Dr. Sunu Wasono, M.Hum. (Universitas Indonesia)
Bahasan: Bagaimana sastra Indonesia modern “berutang” pada sastra Hindia Belanda? Paparan diharapkan dapat mendedahkan sejarah sastra Hindia Belanda dan pengaruhnya terhadap perkembangan awal sastra Indonesia modern, serta masihkah hal yang sama dapat dilacak dalam karya-karya sastra Indonesia kontemporer.

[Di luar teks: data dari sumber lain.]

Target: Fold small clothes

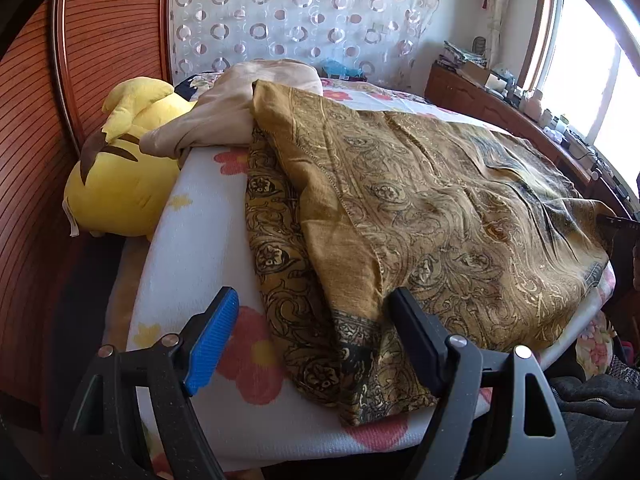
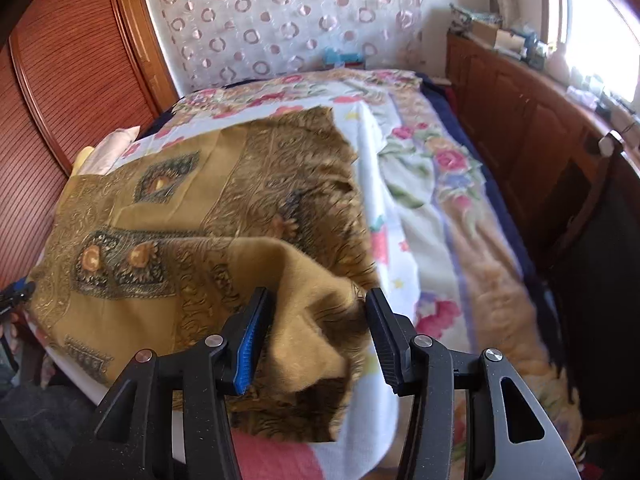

Rhomadya Alfa Aimah, M.A. (IAIN Tulungagung)
Bahasan: Proses penerjemahan esai-esai dalam buku “Cermin Postkolonial” dan apa relevansinya untuk masyarakat sastra Indonesia hari ini? Paparan diharapkan dapat menggugah audiens untuk melakukan pembacaan ulang terhadap karya sastra Hindia Belanda dan mengapa hal itu penting dilakukan.